» **WORK TO BE COMPLETED**
Nothing is to be altered; the data must be repeated exactly.

--- START ---

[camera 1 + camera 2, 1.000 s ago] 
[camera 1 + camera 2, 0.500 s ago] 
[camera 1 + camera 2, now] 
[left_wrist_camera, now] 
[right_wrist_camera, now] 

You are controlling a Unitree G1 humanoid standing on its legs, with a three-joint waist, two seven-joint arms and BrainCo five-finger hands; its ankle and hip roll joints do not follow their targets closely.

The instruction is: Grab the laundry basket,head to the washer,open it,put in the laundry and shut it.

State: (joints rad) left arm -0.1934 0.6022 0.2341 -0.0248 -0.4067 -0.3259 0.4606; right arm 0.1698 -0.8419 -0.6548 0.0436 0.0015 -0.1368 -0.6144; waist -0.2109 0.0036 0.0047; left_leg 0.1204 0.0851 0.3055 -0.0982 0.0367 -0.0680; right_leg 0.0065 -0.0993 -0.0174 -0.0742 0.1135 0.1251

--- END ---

» **EXPECTED OUTPUT**
[camera 1 + camera 2, 1.000 s ago] 
[camera 1 + camera 2, 0.500 s ago] 
[camera 1 + camera 2, now] 
[left_wrist_camera, now] 
[right_wrist_camera, now] 

You are controlling a Unitree G1 humanoid standing on its legs, with a three-joint waist, two seven-joint arms and BrainCo five-finger hands; its ankle and hip roll joints do not follow their targets closely.

The instruction is: Grab the laundry basket,head to the washer,open it,put in the laundry and shut it.

State: (joints rad) left arm -0.1934 0.6022 0.2341 -0.0248 -0.4067 -0.3259 0.4606; right arm 0.1698 -0.8419 -0.6548 0.0436 0.0015 -0.1368 -0.6144; waist -0.2109 0.0036 0.0047; left_leg 0.1204 0.0851 0.3055 -0.0982 0.0367 -0.0680; right_leg 0.0065 -0.0993 -0.0174 -0.0742 0.1135 0.1251

This completes the response.